ETH

Partner Description

ETHZ is a public University in Zurich/Switzerland focusing on the technical mathematical and natural science areas with ca. 18’000 students, and 500 faculty. The University regularly ranks among the top 10 best universities of the world.

The group of Prof. Wendelin Stark is situated in the Institute of Chemical and Bioengineering within the Department of Chemistry and Applied Biosciences. The group currently comprises 3 Postdocs, 15 PhD students, and several Master students. Whereas the field of interest is broad within the scope of “Functional Materials”, the largest impact has been made in the topics of a) nanotoxicology, b) synthesis of carbon coated metallic nanoparticles and c) novel functional biomedical materials/devices.

Our laboratory is fully equipped for the formation of novel materials (including chemical synthesis, and a strong focus on mixing technologies) as well as characterization tools required for materials analysis (including modern chemical analytics and electron microscopy).

Our research group has > 10 years experience in evaluating both the technical opportunity of novel materials, as also the potential harmful impact of such a technology. The risk side is best displayed in terms of nanotoxicology, where in 2005 we were a leading group establishing the difference nanoparticles have in their toxicological potential compared to the traditional profiling of toxic chemicals.

On the technical opportunity side our research group has significant exchange with industry, including several industrially funded research projects, with industrial partners as small as SMEs, and as large as global Fortune-100 companies. Also it may be added that our research group has resulted in the formation of 7 Spin-Off companies (since 2007), often involving former PhD students and technologies they have developed during their work in our group.

Role in the Project

In the S4CE project, ETH is responsible for the ecotoxicological assessment of novel environmental tracers based on synthetic DNA barcodes encapsulated in silica particles. Due to the low detection limit of DNA (one molecule), the variability of DNA barcodes (billions of possible codes) and the high chemical stability of the silica shell, such particles may be considered as ideal product and product flow tracers. To ensure that such tracers can be used in the environment we are currently investigating the ecotoxicological impact of these materials.

Team

Prof. Dr. Robert Grass, is a titulary Professor at ETH Zurich working on magnetic nanomaterials as well as the digitalization of chemistry using synthetic DNA. He is a co-founder of 3 ETH Spin-Off companies.

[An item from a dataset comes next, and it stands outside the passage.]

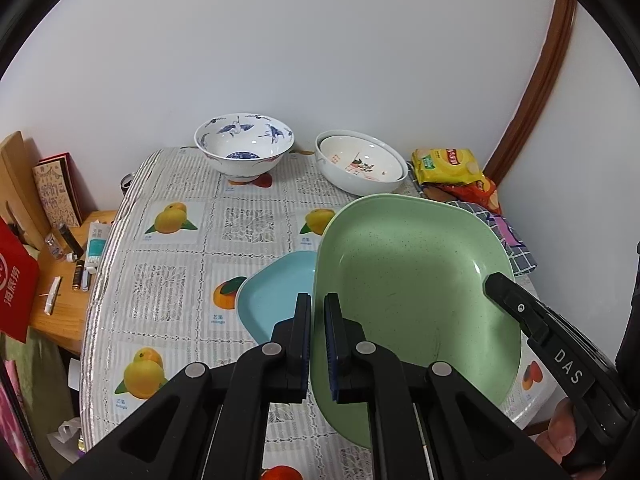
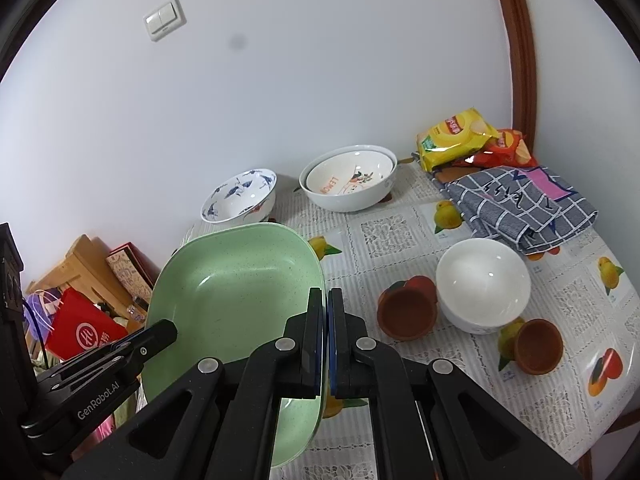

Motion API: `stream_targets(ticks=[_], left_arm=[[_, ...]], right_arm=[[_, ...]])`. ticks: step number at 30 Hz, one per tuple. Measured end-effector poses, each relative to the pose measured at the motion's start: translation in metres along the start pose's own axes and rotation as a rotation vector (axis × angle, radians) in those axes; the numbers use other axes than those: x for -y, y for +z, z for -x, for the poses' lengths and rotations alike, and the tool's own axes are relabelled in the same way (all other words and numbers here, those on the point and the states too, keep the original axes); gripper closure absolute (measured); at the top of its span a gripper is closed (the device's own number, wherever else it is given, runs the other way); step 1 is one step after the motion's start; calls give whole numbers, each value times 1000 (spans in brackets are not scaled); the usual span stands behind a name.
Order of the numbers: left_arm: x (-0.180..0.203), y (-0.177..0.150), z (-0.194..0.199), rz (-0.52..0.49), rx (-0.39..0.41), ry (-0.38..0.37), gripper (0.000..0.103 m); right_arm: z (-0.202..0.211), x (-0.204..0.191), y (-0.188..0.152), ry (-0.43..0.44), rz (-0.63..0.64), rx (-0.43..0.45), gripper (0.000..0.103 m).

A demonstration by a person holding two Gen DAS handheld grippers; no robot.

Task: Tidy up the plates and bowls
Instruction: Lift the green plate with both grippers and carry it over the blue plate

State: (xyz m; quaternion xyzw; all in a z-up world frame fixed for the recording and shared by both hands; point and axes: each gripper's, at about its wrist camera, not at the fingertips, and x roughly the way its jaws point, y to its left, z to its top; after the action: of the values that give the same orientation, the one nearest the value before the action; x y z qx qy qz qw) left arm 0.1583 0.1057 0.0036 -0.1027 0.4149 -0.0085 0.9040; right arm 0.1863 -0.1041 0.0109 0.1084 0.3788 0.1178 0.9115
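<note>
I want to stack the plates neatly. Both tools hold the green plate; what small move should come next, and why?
Probably lower the green plate onto the blue plate. Left tool and right tool clamp opposite rims, and the blue plate lies partly under it.

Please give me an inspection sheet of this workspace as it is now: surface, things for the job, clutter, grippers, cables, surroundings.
Surface: table with fruit-print cloth.
Job's things: green plate held up by both grippers over blue plate; crane-pattern bowl and nested lemon bowls at the wall; plain white bowl; two brown cups.
Clutter: snack bags, checked cloth.
Grippers: left gripper shut on the green plate's left rim; right gripper shut on its right rim.
Cables: nothing seen.
Surroundings: white wall, light switch, side shelf with a red bag.
</note>
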Motion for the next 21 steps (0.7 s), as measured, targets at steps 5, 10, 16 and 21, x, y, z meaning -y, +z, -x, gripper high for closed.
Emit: stream_targets(ticks=[5, 10, 16, 21], left_arm=[[-7, 1, -10, 13, -14, 13, 96], [-13, 0, -22, 24, -36, 28, 96], [-19, -4, -36, 37, -64, 44, 96], [-24, -5, -45, 47, -79, 57, 96]], right_arm=[[-15, -2, 2, 10, 1, -20, 100], [-30, -2, -1, 19, 1, -46, 100], [-46, -3, -6, 23, 0, -75, 100], [-60, -4, -8, 30, 0, -98, 100]])
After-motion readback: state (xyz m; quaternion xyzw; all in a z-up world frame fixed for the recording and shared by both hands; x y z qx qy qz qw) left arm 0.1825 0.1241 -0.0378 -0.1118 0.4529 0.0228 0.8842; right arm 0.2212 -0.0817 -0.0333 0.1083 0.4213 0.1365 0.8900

Professor Dr. Wendelin J. Stark develops nanomaterial-based solutions for industrial and medical markets. He has commercialized over 20 products and cofounded nine companies. He has further formulated key mechanisms in nanomaterial/biology interactions that today form the regulatory basis for industrial nanotech products in Switzerland.

Julian Koch, MSc, studied Chemical Engineering at EPFL in Lausanne and is currently pursuing his PhD at ETH. His research interests are environmental and medical tracing using DNA barcodes encapsulated in silica nanoparticles.